A prova foi moldada pelo vento forte de princípio ao fim, com várias investidas a serem lançadas mas rapidamente neutralizadas ao longo da clássica belga. Nunca houve uma fuga do dia propriamente dita, mas sim pequenos grupos que se destacavam pontualmente; muitas vezes a formar-se no setor onde o vento cruzado fragmentava o pelotão.
As quedas também tiveram impacto, com várias carambolas a atirar muitos ao chão. Sem setores de subida e com um pelotão totalmente focado no sprint massivo, a velocidade e a tensão foram sempre elevadas. Ainda assim, um pelotão numeroso entrou nos quilómetros finais em Bruges relativamente compacto e a encaminhar-se para um sprint - menos perigoso do que o antigo final em De Panne.
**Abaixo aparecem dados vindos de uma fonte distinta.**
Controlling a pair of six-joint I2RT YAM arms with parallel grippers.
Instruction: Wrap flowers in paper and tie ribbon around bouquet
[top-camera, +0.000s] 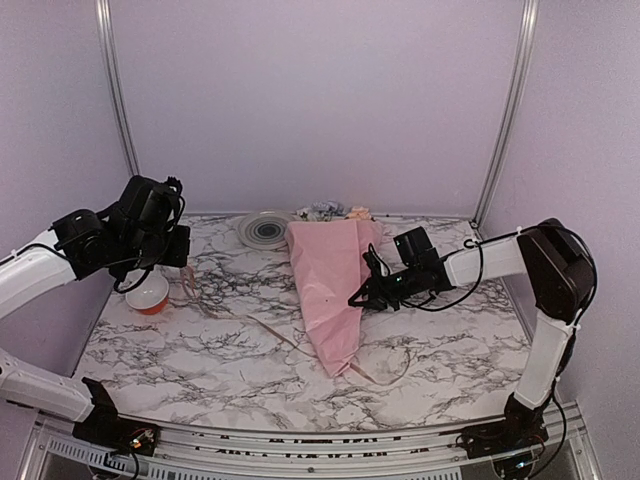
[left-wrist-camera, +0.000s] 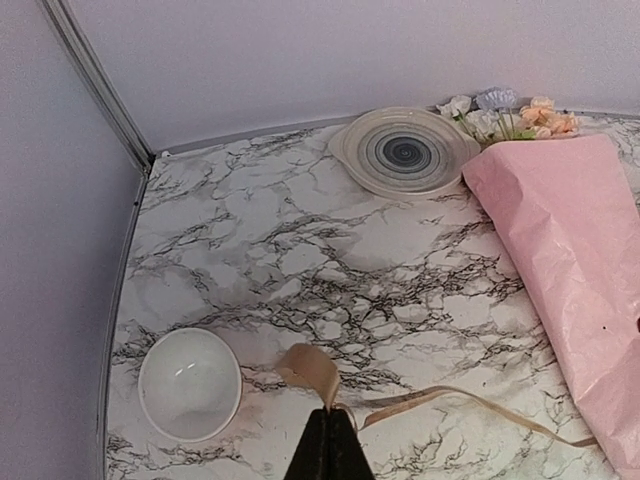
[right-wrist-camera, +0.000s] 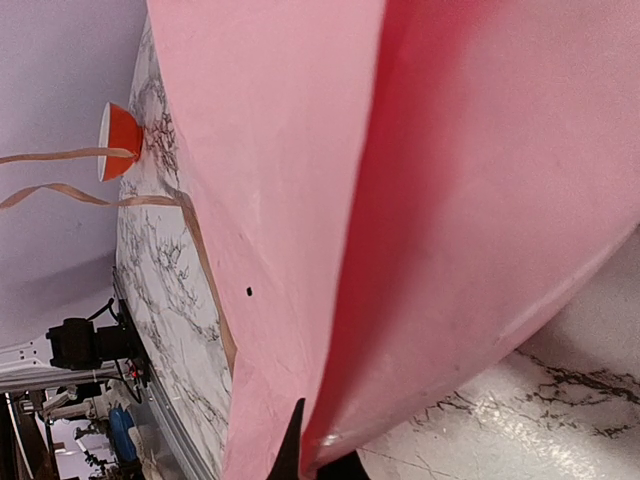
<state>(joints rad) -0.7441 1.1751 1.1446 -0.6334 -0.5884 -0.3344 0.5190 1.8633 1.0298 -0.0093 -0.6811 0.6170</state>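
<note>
Overhead, your left gripper is fully closed, pinching the ribbon and holding that end lifted above the table, just beside the bowl. From the pinch the ribbon makes a small loop, then trails flat over the marble to the right and passes beneath the bouquet near its narrow end. Your right gripper is closed too, nipping a side fold of the paper about midway along the cone. The bouquet lies mid-table, narrow end toward you and wide end toward the back wall, where the flowers show. A ribbed plate sits at the back, just left of the flowers. The bowl, orange outside and white inside, stands near the left edge, well apart from the bouquet.
</note>
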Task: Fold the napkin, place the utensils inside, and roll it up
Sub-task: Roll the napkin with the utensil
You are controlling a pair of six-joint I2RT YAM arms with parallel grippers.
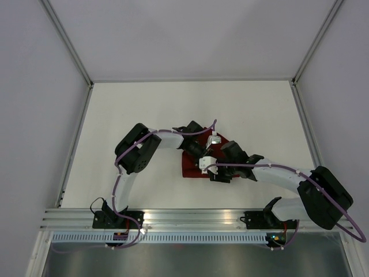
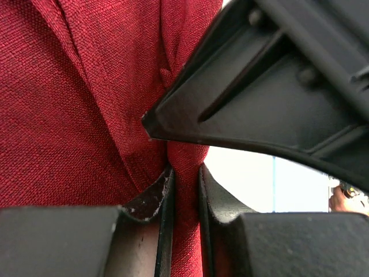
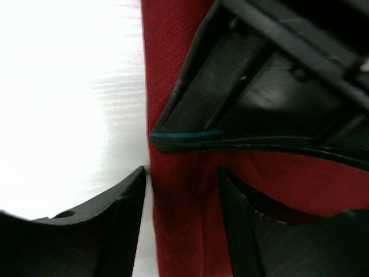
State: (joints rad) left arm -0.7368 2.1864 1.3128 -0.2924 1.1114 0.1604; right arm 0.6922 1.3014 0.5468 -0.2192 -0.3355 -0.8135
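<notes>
Maroon napkin (image 1: 190, 168), bunched on desk (image 1: 248, 115): left claw (image 2: 185, 184) pinches a fold, anchoring it; right claw (image 3: 183, 184) spread astride the edge, likely placed to grip.

The left arm (image 1: 125, 183) and right arm (image 1: 281, 176) are wearing white shells between bulky black joint housings. Thin purple cables (image 1: 118, 157) are running along both. Black bases (image 1: 118, 219) are anchoring them. The left claw (image 2: 185, 170) is showing black fingers with scuffed, pale-flecked edges, one tip carrying a teal streak (image 3: 187, 135).
</notes>
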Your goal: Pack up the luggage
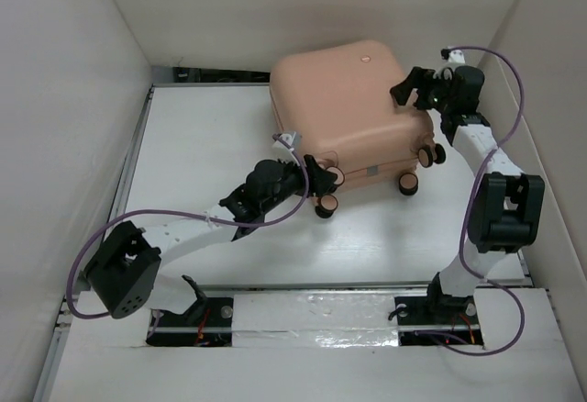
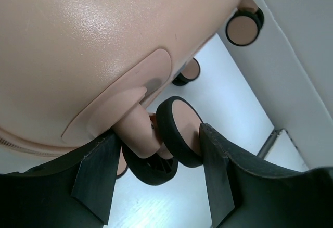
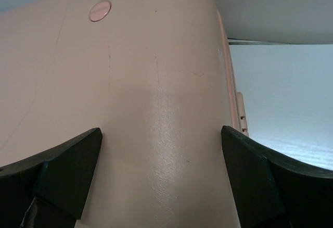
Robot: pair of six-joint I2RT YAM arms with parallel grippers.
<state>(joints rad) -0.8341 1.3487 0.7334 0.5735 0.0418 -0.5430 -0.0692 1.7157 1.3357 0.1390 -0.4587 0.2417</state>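
Luggage lies closed at the bench's far edge, your left jaws half-open astride a caster, right jaws gaping empty beside it.

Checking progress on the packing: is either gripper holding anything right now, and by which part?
Right gripper: nothing, open, near the suitcase shell. Left gripper straddles a caster wheel; a firm grip cannot be told.

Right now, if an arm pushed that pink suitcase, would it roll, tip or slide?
The suitcase lies flat on its broad side, so it would probably slide rather than tip. Its caster wheels stick out sideways, so rolling seems unlikely. The glossy hard shell looks stiff and likely slippery to pinch.
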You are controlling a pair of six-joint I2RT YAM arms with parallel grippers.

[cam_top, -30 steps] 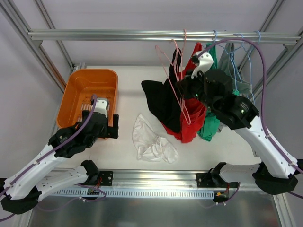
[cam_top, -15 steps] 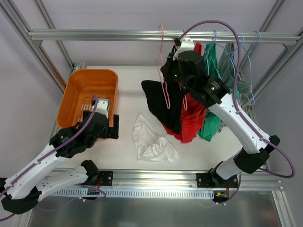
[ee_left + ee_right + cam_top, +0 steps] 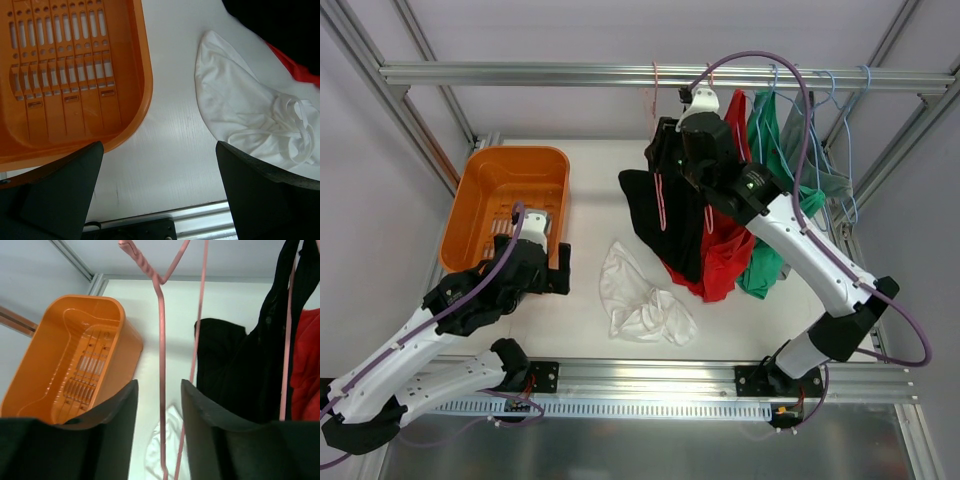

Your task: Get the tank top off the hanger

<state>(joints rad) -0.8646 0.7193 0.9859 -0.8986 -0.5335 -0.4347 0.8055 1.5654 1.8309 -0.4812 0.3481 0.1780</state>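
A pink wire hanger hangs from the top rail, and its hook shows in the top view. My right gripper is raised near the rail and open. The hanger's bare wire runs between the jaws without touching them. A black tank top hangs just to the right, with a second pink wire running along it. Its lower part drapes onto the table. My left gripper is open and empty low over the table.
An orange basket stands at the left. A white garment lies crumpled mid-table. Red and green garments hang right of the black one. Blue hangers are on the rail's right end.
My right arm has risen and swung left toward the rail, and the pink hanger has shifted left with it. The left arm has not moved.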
Davide Ballerini e Max Walscheid ainda tentaram com ataques tardios, mas não foi possível contrariar o desfecho esperado. No sprint final, a Alpecin - Premier Tech colocou
Jasper Philipsen em posição ideal, porém nos metros decisivos o belga foi ultrapassado por Dylan Groenewegen - que vinha de um triunfo igualmente impressionante no
GP Jean-Pierre Monseré.
O corredor da Unibet Rose Rockets conquistou a maior vitória da história da equipa, um momento marcante que confirma a capacidade do conjunto para desafiar formações WorldTour mesmo perante um pelotão de altíssimo nível. Philipsen foi segundo num sprint apertado.